Despite this extra funding, CMS noted that many participants’ margins still do not reach a true “break-even” point, underscoring how vital every dollar of this “clean extension” is to the rural healthcare safety net.

Bipartisan Support in a Divided Congress

The introduction of this act comes at a time of heightened political tension, yet rural healthcare remains one of the few areas of consensus. The bill is co-sponsored by 14 other senators from both sides of the aisle, including leadership from the powerful Senate Finance Committee.

Senator Chuck Grassley, a co-founder of the original program 20 years ago, noted: “With a proven track record of more than two decades, this program gives eligible hospitals financial stability to keep healthcare close to home for Iowans.”

Senator Michael Bennet echoed this sentiment, warning of the consequences of inaction: “If Congress fails to extend this program, rural Coloradans could face longer drives, delayed care, and fewer options close to home.”

Industry Leaders Rally Behind the Bill

The American Hospital Association (AHA) and the National Rural Health Association (NRHA) have both issued strong endorsements. Lisa Kidder Hrobsky, AHA’s senior vice president for advocacy, pointed out that hospitals with 50 beds or less are among the “most vulnerable to closure” in the current economic climate.
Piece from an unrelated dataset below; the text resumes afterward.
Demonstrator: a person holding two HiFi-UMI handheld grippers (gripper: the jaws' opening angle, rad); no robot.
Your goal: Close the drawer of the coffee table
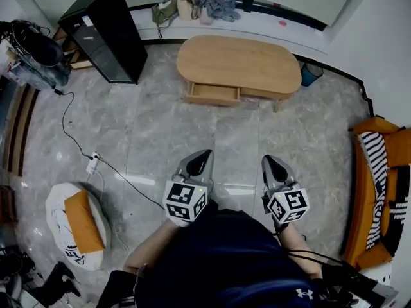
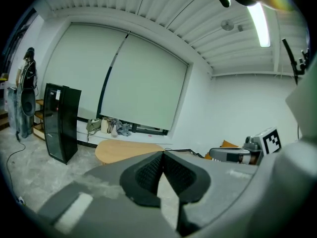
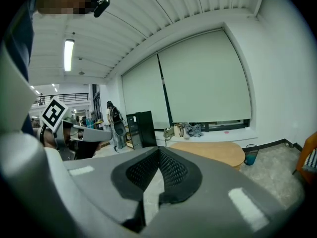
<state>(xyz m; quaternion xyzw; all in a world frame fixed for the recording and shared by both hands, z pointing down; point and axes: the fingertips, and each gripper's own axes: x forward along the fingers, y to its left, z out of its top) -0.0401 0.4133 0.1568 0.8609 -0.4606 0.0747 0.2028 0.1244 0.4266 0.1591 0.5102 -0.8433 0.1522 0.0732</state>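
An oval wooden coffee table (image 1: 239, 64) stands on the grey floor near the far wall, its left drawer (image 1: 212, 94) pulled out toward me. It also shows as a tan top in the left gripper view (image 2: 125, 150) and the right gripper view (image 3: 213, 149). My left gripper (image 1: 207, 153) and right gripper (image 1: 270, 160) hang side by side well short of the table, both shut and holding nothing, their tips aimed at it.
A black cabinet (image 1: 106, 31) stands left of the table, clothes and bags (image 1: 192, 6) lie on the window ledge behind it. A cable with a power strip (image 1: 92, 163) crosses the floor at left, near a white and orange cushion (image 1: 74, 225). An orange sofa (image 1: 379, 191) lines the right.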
The challenges cited by industry experts include:

  1. Low Patient Volume: Fixed costs remain high even when beds aren’t full.
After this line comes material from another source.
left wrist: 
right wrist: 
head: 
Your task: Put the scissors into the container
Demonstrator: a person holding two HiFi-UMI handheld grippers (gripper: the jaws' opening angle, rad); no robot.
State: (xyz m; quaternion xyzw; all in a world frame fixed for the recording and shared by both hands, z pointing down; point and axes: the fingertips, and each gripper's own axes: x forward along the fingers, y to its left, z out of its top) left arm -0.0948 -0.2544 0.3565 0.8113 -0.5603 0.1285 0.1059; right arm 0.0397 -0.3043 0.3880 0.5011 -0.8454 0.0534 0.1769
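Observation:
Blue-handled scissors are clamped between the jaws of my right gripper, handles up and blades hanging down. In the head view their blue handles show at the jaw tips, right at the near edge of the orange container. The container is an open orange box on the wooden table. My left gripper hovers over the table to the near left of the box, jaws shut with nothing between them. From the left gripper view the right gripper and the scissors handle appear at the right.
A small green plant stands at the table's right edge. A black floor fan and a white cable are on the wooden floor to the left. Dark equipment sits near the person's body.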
  2. Sicker Populations: Rural residents often have higher rates of chronic illness.

  3. Labor Shortages: Difficulty in recruiting specialized doctors and nurses to remote areas.
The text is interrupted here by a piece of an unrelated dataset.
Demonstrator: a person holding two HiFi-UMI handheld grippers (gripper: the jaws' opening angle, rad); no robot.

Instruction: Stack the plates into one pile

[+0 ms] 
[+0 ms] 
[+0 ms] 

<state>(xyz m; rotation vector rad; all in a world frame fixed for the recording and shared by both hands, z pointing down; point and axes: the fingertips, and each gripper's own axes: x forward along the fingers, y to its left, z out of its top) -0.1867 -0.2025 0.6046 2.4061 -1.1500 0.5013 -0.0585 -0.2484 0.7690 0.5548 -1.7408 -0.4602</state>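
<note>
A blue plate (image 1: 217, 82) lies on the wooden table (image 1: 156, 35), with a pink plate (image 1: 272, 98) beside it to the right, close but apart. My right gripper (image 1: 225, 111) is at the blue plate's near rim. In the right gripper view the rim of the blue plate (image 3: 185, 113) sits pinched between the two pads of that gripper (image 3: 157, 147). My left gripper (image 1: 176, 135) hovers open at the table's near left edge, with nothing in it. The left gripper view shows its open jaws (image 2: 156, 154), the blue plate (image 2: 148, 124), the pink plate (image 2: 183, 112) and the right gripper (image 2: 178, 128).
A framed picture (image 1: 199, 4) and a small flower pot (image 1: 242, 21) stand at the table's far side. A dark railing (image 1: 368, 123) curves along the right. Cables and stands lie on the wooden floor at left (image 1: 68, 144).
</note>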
  4. Payer Mix: A high reliance on Medicare and Medicaid compared to private insurance.

What’s Next for the Legislation?

The current program is set to expire at the end of June 2028, having been last renewed in the 2021 Consolidated Appropriations Act. By introducing a “clean extension” now—meaning a straightforward renewal without complex new requirements—lawmakers hope to provide long-term certainty to hospital administrators who must plan budgets and staffing years in advance.

If passed, the Rural Community Hospital Demonstration Reauthorization Act would secure the program through 2033, ensuring that “tweener” hospitals can continue to serve as the heartbeat of their communities.


Conclusion

The push to extend the Rural Community Hospital Demonstration is more than a policy debate; it is a fight for the viability of rural life. As hospitals across the U.S. grapple with inflation and workforce shortages, this bipartisan bill offers a rare glimmer of stability. By bridging the gap for “tweener” hospitals, Congress has the opportunity to prevent a wave of closures that would leave the most vulnerable Americans stranded without care.


Frequently Asked Questions (FAQ)

1. What is the Rural Community Hospital Demonstration (RCHD)? It is a Medicare program that tests cost-based reimbursement for small, rural hospitals that don’t qualify as Critical Access Hospitals. It helps these facilities cover the actual costs of care rather than receiving fixed, often lower, Medicare rates.

2. Which hospitals qualify for this program? Eligible hospitals must be located in a rural area, have fewer than 51 acute care beds, provide 24-hour emergency care, and not be designated as a Critical Access Hospital.

3. Why is it called a “clean” extension? A “clean” extension means the legislation proposes to continue the program exactly as it currently exists for another five years, without adding new regulations, changes to eligibility, or controversial policy riders.

4. How many hospitals are currently in the program? The program is currently capped at 30 participating hospitals. CMS recently filled 10 open slots to reach this capacity.

5. What happens if the program is not extended? Many participating hospitals have stated they would face immediate financial instability. This could lead to a reduction in services (such as closing maternity wards or emergency rooms) or total hospital closure, forcing rural residents to travel much further for medical care.